### TASK ITEM
With the material below, print exactly the lines between the line holding "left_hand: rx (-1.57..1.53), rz" and the line holding "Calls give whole", inclusive. Add nothing else.

☆ ☆ ☆ ☆ ☆ ☆ ☆

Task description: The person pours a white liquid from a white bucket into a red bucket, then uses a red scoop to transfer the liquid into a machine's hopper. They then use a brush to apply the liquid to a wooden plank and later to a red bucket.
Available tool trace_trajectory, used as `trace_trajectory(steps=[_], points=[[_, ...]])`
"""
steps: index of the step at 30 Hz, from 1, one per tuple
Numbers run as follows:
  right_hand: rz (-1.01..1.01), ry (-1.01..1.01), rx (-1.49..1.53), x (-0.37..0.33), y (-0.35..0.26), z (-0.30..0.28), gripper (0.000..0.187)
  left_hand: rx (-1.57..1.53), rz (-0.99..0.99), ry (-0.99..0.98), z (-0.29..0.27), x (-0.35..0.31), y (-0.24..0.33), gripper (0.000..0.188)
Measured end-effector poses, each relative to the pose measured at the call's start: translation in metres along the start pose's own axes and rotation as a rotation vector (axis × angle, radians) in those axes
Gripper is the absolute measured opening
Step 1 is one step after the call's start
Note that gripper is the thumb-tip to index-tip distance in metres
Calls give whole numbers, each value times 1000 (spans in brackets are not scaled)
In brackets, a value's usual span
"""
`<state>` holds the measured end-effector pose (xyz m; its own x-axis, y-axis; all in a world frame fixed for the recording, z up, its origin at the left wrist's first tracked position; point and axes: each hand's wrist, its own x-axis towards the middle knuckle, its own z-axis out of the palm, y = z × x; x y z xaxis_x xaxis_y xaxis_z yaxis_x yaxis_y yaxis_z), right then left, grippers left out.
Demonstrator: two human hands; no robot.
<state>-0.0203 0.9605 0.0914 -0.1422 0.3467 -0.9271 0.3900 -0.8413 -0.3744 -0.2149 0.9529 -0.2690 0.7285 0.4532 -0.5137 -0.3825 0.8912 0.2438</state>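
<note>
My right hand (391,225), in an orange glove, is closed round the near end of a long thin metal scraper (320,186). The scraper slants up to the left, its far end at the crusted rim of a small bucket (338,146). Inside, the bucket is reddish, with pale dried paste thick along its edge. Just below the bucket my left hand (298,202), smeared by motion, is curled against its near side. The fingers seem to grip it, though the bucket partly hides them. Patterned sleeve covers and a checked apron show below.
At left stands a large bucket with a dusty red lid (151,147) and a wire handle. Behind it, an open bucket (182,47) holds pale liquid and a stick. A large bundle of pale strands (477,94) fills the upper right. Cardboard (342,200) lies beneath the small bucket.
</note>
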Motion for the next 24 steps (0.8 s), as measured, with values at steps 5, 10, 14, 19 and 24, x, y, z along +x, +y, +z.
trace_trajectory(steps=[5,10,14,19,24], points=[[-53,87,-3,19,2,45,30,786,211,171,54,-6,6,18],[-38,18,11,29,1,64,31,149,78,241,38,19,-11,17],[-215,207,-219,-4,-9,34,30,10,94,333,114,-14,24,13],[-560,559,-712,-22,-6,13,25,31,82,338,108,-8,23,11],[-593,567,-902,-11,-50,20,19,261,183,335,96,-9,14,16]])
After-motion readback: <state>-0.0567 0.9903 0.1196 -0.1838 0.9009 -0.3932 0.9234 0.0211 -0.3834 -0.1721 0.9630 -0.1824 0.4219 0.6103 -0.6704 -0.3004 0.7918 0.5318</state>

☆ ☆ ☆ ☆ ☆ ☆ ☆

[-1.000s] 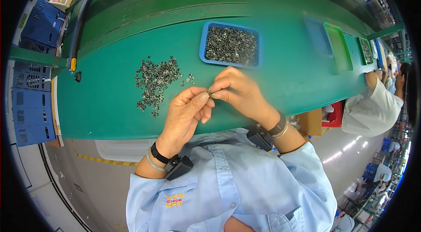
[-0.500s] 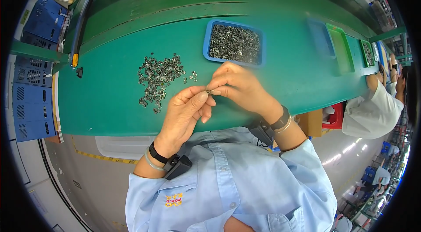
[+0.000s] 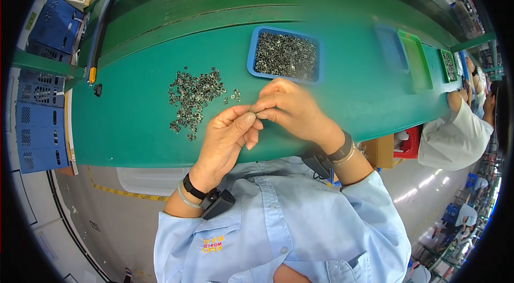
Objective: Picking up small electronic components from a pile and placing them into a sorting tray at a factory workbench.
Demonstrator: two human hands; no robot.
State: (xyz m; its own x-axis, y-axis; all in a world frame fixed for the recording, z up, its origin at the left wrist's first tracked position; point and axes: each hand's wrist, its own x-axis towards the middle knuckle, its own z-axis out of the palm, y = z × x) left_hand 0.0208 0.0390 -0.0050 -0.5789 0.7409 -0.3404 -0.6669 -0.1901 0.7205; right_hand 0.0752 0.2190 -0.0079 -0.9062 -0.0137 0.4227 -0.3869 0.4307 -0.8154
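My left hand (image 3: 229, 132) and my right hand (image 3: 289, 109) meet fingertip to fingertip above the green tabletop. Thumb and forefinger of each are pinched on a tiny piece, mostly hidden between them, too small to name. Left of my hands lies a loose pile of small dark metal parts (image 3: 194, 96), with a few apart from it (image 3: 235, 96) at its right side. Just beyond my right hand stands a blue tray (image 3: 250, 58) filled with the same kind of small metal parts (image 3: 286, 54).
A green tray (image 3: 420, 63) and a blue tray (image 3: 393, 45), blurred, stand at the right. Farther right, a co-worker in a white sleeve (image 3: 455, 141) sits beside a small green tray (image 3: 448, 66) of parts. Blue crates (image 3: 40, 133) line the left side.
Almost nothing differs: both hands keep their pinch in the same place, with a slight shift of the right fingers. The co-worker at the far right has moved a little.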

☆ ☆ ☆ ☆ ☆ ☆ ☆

### RESULT OF THIS EXERCISE
  left_hand: rx (-1.57..1.53), rz (-0.99..0.99), ry (-0.99..0.98), z (-0.29..0.27), x (-0.35..0.31), y (-0.24..0.33), gripper (0.000..0.188)
Measured end-effector poses, each relative to the pose measured at the call's start: translation in metres along the start pose's own axes and rotation as a rotation vector (axis × angle, radians) in those axes
Gripper is the absolute measured opening
Step 1 is one step after the call's start
Note that gripper is the thumb-tip to index-tip distance in metres
Calls give whole numbers, each value times 1000 (spans in brackets are not scaled)

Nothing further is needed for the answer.